In part, it’s a testimony to the damage that one shameless and unprincipled man managed to wreak on our politics. Trump always had a talent for bringing out the worst in everyone; more than a year after leaving office, he remains the decaying star by which everyone else in our political solar system must orient themselves.

But it’s also the result of an antiquated primary system — at the presidential level and below — that plays to an ever-winnowing group of fervent believers in both parties.

The more people grow disgusted with extremist party politics, the more only those extremists are heard and the more power they exert on anyone who wants to run for higher office.

This is about the point where some (most likely some in my own business) will scream: “Both sidesism!” That’s the now-cliche argument that any criticism of Democrats whatsoever must be some kind of journalistic reflex to equate the parties, when clearly one is worse than the other.

One is worse than the other. But that doesn’t mean we have to feel jazzed about supporting a party that would grade our worthiness as people on a sliding scale of identity. It doesn’t change the fact that the broad center of the American electorate — traditional conservatives and liberals both — no longer has a political home.

So where do we go?

For years, I’ve predicted the eventual triumph of an independent president, outside the two-party system. That candidate hasn’t emerged, but the lane for a credible independent has never been wider.
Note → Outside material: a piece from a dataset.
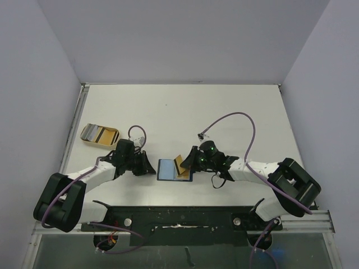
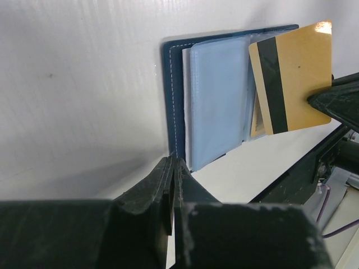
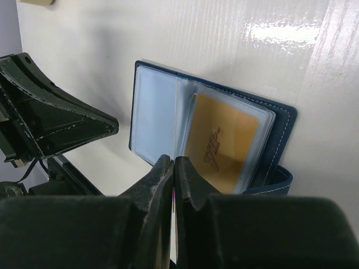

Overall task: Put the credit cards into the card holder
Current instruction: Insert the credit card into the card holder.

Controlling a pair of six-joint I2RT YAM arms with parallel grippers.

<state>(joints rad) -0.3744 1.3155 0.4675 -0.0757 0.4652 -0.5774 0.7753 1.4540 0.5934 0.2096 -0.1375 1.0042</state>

There’s also the probability that some reformist Democratic governor or political novice is looking at the political landscape and thinking that, if you could unify that liberal constituency inside the party, you might just be able to commandeer it.

I’ve never been very good at predicting the path ahead. What I do know is that politics, like nature, abhors a vacuum — and, one way or another, a force will arise to fill the space at the eye of our destructive political storm.

Until then, you can call me a dissenter.